We'd also like to know the uncertainties on our parameters. One estimate you can gain from the optimization process is to use the *inverse Hessian*. Many algorithms use the first and second derivatives of the likelihood as information on where to step next. We can use these estimates to calculate a measure of the width of the likelihood, which in turn can be interpreted as uncertainties on the parameters. 

**Note**: Not all minimization algorithms return the *inverse Hessian*, which you can interpret as a covariance matrix. If you are using an algorithm that doesn't, you can still often calculate a numerical approximation (there's a routine e.g. in the `statsmodels` package). 
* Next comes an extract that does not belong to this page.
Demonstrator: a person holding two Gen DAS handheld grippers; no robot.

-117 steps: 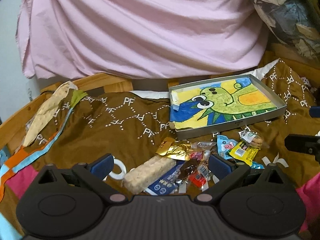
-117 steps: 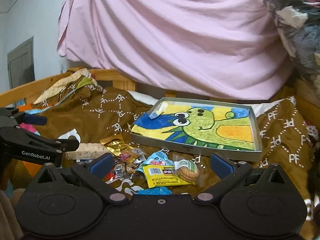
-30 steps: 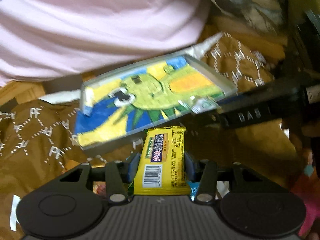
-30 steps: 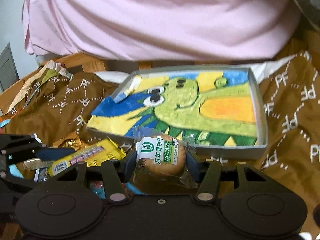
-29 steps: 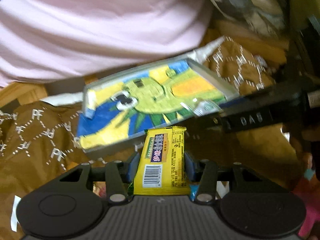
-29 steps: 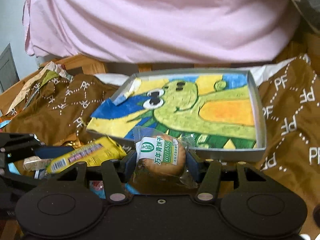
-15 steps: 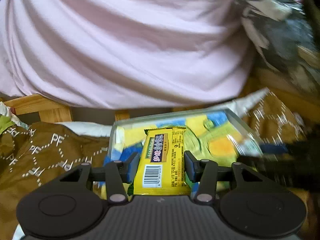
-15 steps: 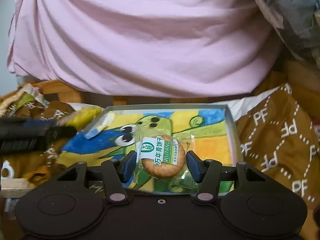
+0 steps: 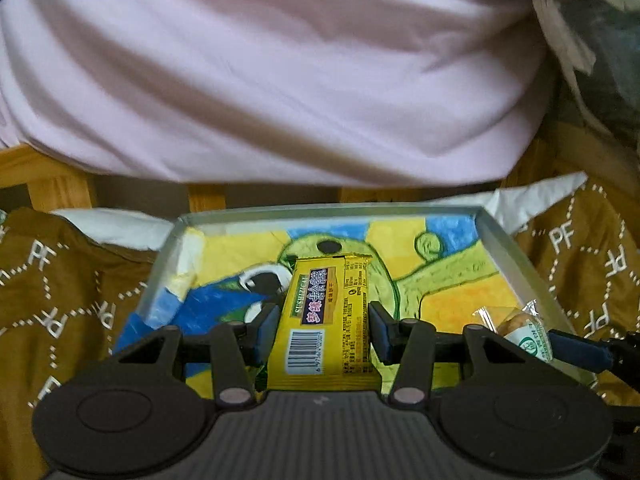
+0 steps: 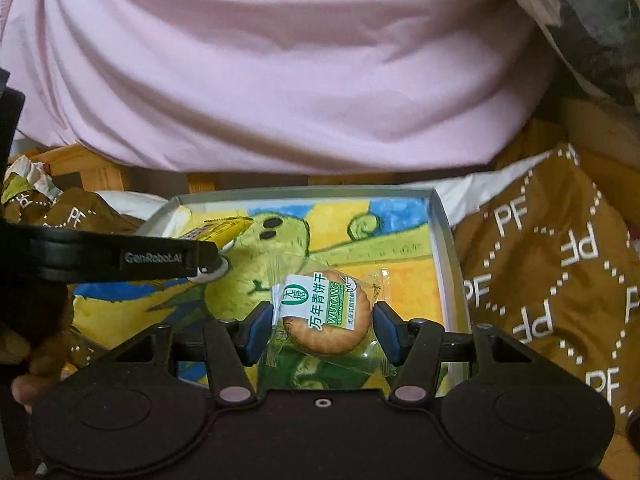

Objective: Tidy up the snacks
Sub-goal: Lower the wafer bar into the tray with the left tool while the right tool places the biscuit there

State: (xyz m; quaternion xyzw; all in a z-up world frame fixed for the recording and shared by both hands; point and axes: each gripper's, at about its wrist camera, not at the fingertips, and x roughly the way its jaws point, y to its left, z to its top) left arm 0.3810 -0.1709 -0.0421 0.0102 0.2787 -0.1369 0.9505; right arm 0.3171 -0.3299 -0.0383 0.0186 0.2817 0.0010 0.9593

**Important**: The calculation of uncertainties this way makes strong assumptions about the shape of the likelihood, which may or may not be appropriate for your problem. In particular, it makes the assumption that the likelihood is approximately Gaussian in shape (and so your uncertainties are symmetric). Some problems, especially those with complex physical models, may have more complicated shapes for the likelihood, or a likelihood that is asymmetric. In this case, the uncertainties derived in this way are not reliable. 

In [None]:
print("Parameter uncertainty estimates: " + str(np.sqrt(np.diag(res.hess_inv))))

## Priors

Prior probability distributions describe the information we have about our problem and parameters before we've had a chance to look at the data. They usually describe probability distributions over parameters that encode information from the literature, or just known physics (for example, when fitting the optical spectrum of a sun-like star, we can automatically exclude certain temperatures from the prior, below which hydrogen would not fuse to helium, and which therefore are not physically meaningful temperatures). 

Let's assume that the initial transient detection came from the LIGO gravitational wave observatory. This is exciting, because electromagnetic counterparts to gravitational wave sources are scientifically very interesting. The LIGO observatory can't locate sources very well: their detection maps often stretch across a big stripe of the sky. However, they do give us *some* information about where the source we are interested in should be located on the sky.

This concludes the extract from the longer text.